2 Lost by Jim Harrison

When hunting I became lost,

I walked for hours.

All the ridges looked the same—

the snow had a thick crust

but not enough to hold my weight.

I crossed my path twice.

It began to get dark, my sweat

turned cold, when between two huge

charred pine stumps I thought I saw

myself. I raise my rifle to shoot

this ghost but then my father spoke.

 

3How Would You Live Then? by Mary Oliver

What if a hundred rose-breasted grosbeaks
     flew in circles around your head? What if
the mockingbird came into the house with you and
     became your advisor? What if
the bees filled your walls with honey and all
     you needed to do was ask them and they would fill
the bowl?
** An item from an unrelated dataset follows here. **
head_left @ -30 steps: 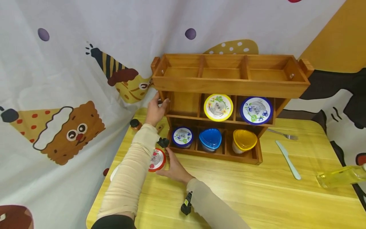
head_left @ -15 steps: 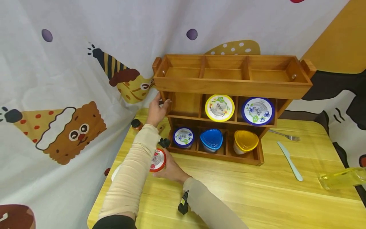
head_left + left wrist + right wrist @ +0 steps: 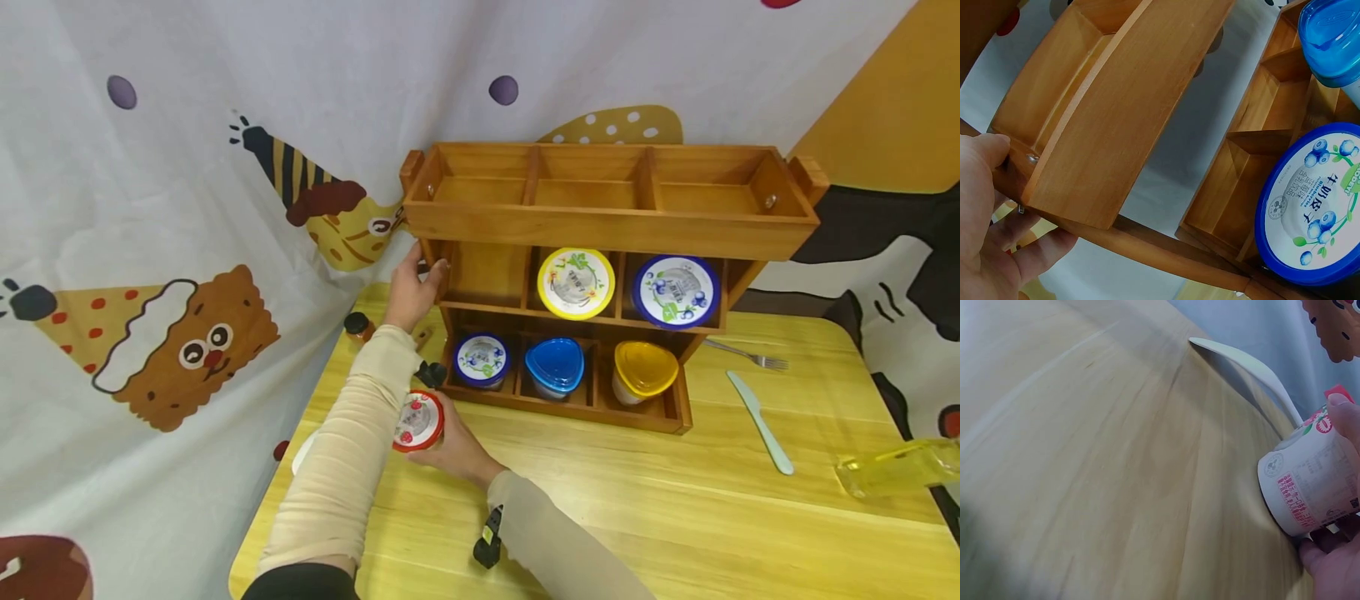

What if the brook slid downhill just
     past your bedroom window so you could listen
to its slow prayers as you fell asleep? What if
     the stars began to shout their names, or to run
this way and that way above the clouds? What if
     you painted a picture of a tree, and the leaves
began to rustle, and a bird cheerfully sang
     from its painted branches? What if you suddenly saw
that the silver of water was brighter than the silver 
     of money? What if you finally saw
that the sunflowers, turning toward the sun all day
     and every day – who knows how, but they do it – were
more precious, more meaningful than gold?